I'm pretty sure it's the one you can download from the gnu compiler collection. JFE stands for Jen's File Editor.

I've never even seen that error message before, and I've made a lot of errors on previous projects...

Green Killer Puppet
23rd May 2006, 11:52 PM
Yea, I was just thinking that most compilers have the same errror messages.

I really have no clue what that means. Either because I haven't touched programming in a year or so, or I'm just plain too noob for it, I'm not famaliar with that error.

Hopefully, someone else can help you out.

Carnage
24th May 2006, 08:54 AM
i ran it thru my C compiler and got the following errors:


c:\docume~1\chris\mydocu~1\untitl~1.cpp:7: declaration of `' as multidimensional array
c:\docume~1\chris\mydocu~1\untitl~1.cpp:7: must have bounds for all dimensions except the first
c:\docume~1\chris\mydocu~1\untitl~1.cpp:8: declaration of `' as multidimensional array
c:\docume~1\chris\mydocu~1\untitl~1.cpp:8: must have bounds for all dimensions except the first
c:\docume~1\chris\mydocu~1\untitl~1.cpp: In function `void playgame(int, int, int)':
c:\docume~1\chris\mydocu~1\untitl~1.cpp:85: passing `int (*)[((width - 1) + 1)]' to argument 1 of `check(int, int)' lacks a cast
c:\docume~1\chris\mydocu~1\untitl~1.cpp:7: too many arguments to function `int check(int, int)'
c:\docume~1\chris\mydocu~1\untitl~1.cpp:85: at this point in file
c:\docume~1\chris\mydocu~1\untitl~1.cpp: At top level:
c:\docume~1\chris\mydocu~1\untitl~1.cpp:107: declaration of `array' as multidimensional array
c:\docume~1\chris\mydocu~1\untitl~1.cpp:107: must have bounds for all dimensions except the first
c:\docume~1\chris\mydocu~1\untitl~1.cpp: In function `int check(int, int)':
c:\docume~1\chris\mydocu~1\untitl~1.cpp:108: `array' undeclared (first use this function)
c:\docume~1\chris\mydocu~1\untitl~1.cpp:108: (Each undeclared identifier is reported only once
c:\docume~1\chris\mydocu~1\untitl~1.cpp:108: for each function it appears in.)

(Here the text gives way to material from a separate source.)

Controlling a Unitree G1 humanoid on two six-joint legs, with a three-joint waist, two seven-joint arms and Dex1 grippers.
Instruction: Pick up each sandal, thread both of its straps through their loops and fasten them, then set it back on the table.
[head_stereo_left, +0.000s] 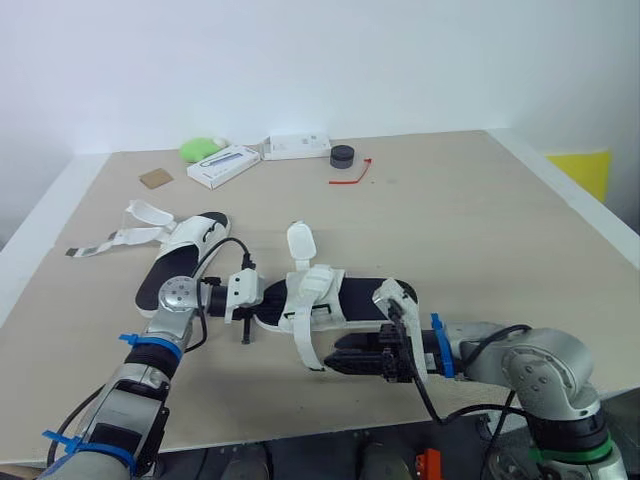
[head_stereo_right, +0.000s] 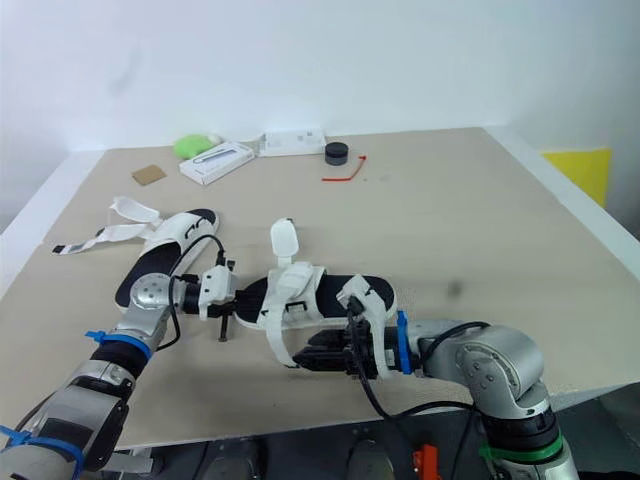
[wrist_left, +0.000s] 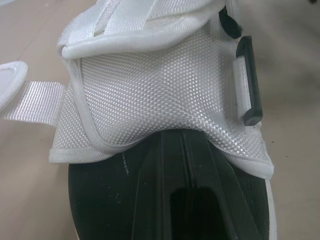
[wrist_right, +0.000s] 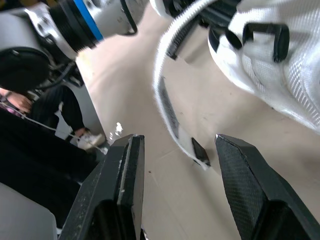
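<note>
**Sandal one: strap tip is hanging right in my open fingers**

My left gripper (head_stereo_left: 258, 300) is clamped on one end of the near sandal (head_stereo_left: 345, 298). One finger lies flat along the black footbed, so the shoe can't swing while the other arm does the fiddly bit. I honestly can't tell if the sole is clear of the table (head_stereo_left: 450, 220) or resting on it.

My right gripper (wrist_right: 177, 142) is spread wide. The loose strap (wrist_right: 167, 107) droops just ahead of it, with its dark tip roughly between the two fingers. The black loop (wrist_right: 265, 32) sits further out, on the white mesh upper.

My guess is I pinch near the tip, then feed it toward that loop. Floppy webbing though, so it could slide out.

The second sandal (head_stereo_left: 185, 248) lies beyond my left gripper, straps splayed. Lots left.
</note>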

i've not tried deciphering them yet, but they may be more familier to you. . .

Xull
24th May 2006, 02:30 PM
from what I figure, the arithmetic its referring to is comparison... you are comparing an int to a char. see what happens if you cast one type to the other, so they match.

Earendil
24th May 2006, 05:11 PM
Well, by including the character within single quotes, that gives you the ascii value.

So if you have like
int i = 'm';
printf("%d",i);

It'll display 109. Do you suggest a (char)array[x][y] cast, or a (int)(m) cast? Not sure if it makes a difference, but I've never used a (char) cast. I'll try to give these ideas a whirl later tonight.

Xull
26th May 2006, 10:55 AM
So, any success?

I can't exactly check, since my compiler doesn't like most of what you're doing :tongue:
(I find it kind of weird that gcc would allow it... gcc is supposed to be quite strict - you sure thats the only issue?)

also, have you considered passing explicit pointers and doing the indexing yourself?

Flocito
26th May 2006, 06:44 PM
Why not make the code easier, since you defined your array as an int and have a 0=no mine and a 1=mine? That way you don't have to deal with any of this stuff where you are trying to store a character into an int array.